→ Supplied material
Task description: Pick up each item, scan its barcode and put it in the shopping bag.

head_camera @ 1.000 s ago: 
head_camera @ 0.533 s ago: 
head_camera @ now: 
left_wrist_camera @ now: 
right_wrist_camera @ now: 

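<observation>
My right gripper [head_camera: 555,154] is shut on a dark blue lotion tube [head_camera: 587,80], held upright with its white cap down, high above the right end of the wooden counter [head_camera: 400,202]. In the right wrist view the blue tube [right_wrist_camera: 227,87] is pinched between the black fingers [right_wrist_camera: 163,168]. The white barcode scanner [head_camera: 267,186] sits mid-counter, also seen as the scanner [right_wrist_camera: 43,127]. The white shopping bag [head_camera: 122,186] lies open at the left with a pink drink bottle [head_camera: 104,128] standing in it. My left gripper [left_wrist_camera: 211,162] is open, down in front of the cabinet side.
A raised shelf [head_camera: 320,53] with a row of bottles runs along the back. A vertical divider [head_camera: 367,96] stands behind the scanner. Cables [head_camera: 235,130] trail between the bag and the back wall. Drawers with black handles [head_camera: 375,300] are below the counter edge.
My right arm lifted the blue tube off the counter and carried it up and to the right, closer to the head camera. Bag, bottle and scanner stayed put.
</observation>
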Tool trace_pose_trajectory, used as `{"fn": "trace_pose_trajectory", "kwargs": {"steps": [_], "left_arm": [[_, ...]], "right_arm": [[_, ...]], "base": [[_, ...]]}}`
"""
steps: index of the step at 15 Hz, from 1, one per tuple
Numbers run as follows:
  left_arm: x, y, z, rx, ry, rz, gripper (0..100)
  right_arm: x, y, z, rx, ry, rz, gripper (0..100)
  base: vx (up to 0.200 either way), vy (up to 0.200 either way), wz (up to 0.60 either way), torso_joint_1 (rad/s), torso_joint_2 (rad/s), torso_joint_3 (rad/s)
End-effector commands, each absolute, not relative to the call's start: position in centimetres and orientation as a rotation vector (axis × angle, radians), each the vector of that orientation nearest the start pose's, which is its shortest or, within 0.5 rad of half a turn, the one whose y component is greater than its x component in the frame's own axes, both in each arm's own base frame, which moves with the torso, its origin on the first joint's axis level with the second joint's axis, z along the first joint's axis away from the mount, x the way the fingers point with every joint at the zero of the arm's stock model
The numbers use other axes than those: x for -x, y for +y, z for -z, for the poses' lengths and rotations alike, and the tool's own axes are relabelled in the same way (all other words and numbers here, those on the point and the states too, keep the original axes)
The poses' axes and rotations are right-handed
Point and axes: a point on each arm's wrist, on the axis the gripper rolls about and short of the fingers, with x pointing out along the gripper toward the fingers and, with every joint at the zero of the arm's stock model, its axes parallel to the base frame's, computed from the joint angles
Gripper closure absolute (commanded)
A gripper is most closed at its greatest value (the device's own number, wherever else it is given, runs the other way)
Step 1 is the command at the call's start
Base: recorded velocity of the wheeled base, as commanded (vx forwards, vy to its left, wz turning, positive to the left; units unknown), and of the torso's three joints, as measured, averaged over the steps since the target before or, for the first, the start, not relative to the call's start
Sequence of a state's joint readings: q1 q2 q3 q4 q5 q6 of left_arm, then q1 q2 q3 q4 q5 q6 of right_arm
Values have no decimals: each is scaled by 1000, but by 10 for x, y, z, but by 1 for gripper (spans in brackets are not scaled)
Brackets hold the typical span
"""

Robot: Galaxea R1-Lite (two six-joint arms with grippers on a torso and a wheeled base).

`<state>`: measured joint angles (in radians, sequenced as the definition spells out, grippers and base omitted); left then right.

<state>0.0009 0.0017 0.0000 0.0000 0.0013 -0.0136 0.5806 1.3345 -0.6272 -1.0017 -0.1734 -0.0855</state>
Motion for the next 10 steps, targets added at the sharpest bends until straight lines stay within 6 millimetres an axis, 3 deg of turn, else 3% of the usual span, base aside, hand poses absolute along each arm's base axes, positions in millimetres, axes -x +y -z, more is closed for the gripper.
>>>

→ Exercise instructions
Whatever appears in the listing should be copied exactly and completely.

→ Answer box
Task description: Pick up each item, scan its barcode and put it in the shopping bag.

head_camera @ 1.000 s ago: 
head_camera @ 0.533 s ago: 
head_camera @ now: 
left_wrist_camera @ now: 
right_wrist_camera @ now: 

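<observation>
My right gripper [head_camera: 555,154] is shut on a dark blue lotion tube [head_camera: 587,80], held upright with its white cap down, high above the right end of the wooden counter [head_camera: 400,202]. In the right wrist view the blue tube [right_wrist_camera: 227,87] is pinched between the black fingers [right_wrist_camera: 163,168]. The white barcode scanner [head_camera: 267,186] sits mid-counter, also seen as the scanner [right_wrist_camera: 43,127]. The white shopping bag [head_camera: 122,186] lies open at the left with a pink drink bottle [head_camera: 104,128] standing in it. My left gripper [left_wrist_camera: 211,162] is open, down in front of the cabinet side.
A raised shelf [head_camera: 320,53] with a row of bottles runs along the back. A vertical divider [head_camera: 367,96] stands behind the scanner. Cables [head_camera: 235,130] trail between the bag and the back wall. Drawers with black handles [head_camera: 375,300] are below the counter edge.
My right arm lifted the blue tube off the counter and carried it up and to the right, closer to the head camera. Bag, bottle and scanner stayed put.
</observation>
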Tool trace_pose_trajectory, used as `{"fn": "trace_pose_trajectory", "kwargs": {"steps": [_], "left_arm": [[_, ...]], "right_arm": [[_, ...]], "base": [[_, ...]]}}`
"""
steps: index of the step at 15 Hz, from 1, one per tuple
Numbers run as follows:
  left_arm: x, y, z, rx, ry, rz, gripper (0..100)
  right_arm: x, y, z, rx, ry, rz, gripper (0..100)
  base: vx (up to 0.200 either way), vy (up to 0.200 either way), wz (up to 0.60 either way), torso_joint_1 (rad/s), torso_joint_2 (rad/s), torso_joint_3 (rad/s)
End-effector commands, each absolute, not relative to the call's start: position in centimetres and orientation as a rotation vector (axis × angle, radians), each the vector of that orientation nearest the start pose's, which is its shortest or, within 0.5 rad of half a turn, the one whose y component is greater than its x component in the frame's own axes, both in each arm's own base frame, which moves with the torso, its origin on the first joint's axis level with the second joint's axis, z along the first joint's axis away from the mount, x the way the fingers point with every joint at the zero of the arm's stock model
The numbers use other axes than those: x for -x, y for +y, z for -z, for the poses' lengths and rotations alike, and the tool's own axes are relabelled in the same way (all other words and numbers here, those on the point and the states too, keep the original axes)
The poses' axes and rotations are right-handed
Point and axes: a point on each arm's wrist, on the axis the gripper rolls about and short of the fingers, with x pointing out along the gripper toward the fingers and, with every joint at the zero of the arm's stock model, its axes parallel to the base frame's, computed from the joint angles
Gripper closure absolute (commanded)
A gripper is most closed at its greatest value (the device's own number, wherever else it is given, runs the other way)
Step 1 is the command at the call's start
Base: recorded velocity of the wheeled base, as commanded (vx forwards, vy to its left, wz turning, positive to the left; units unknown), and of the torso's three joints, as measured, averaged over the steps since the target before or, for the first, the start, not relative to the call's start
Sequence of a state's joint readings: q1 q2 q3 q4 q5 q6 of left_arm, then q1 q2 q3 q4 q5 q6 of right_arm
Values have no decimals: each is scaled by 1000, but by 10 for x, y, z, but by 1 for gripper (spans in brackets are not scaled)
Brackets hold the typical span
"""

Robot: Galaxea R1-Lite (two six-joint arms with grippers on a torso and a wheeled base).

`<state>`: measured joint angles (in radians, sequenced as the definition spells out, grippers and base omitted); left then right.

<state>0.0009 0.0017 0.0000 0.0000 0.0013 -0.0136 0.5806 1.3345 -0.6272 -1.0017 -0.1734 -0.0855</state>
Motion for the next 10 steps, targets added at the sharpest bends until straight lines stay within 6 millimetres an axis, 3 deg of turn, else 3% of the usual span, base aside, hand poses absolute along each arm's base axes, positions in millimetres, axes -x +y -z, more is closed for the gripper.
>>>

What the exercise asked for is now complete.